Within the material below, locate the line with "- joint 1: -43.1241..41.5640" and the line with "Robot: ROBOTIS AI", then return those two lines and all lines between them, exactly as written.

_AVAILABLE DATA_
• • •
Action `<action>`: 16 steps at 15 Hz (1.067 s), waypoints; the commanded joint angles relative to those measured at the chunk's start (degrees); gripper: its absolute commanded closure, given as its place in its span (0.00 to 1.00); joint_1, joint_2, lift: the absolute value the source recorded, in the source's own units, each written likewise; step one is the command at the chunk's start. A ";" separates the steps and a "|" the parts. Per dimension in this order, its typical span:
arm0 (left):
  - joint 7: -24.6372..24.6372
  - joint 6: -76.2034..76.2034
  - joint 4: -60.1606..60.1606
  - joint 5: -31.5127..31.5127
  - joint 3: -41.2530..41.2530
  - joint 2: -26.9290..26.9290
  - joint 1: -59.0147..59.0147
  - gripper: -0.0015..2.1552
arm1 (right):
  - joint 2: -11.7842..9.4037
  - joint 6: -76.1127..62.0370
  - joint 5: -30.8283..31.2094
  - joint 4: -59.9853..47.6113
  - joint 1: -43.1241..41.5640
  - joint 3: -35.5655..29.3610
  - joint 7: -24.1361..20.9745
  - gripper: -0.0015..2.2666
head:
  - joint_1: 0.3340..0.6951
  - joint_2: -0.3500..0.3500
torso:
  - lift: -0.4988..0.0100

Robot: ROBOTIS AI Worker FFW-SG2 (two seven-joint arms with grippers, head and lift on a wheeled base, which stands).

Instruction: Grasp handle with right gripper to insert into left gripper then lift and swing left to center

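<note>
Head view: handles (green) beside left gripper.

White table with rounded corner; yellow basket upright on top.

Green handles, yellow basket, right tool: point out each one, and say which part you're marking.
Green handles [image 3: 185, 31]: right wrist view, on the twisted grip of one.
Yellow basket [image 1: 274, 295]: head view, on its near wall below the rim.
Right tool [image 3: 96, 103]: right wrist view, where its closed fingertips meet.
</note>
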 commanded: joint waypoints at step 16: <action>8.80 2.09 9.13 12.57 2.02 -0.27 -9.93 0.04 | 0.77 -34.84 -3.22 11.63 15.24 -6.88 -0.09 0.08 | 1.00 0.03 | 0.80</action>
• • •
_WRITTEN SOLUTION_
  - joint 1: -43.1241..41.5640
  - joint 3: -35.5655..29.3610
  - joint 7: -24.1361..20.9745
  - gripper: -0.0015..2.2666
head:
  - joint_1: 0.3340..0.6951
  - joint_2: -0.3500..0.3500
torso:
  - lift: -0.4988..0.0100

Robot: ROBOTIS AI Worker FFW-SG2 (two seven-joint arms with grippers, head and lift on a wheeled base, which stands).

This is the complete output.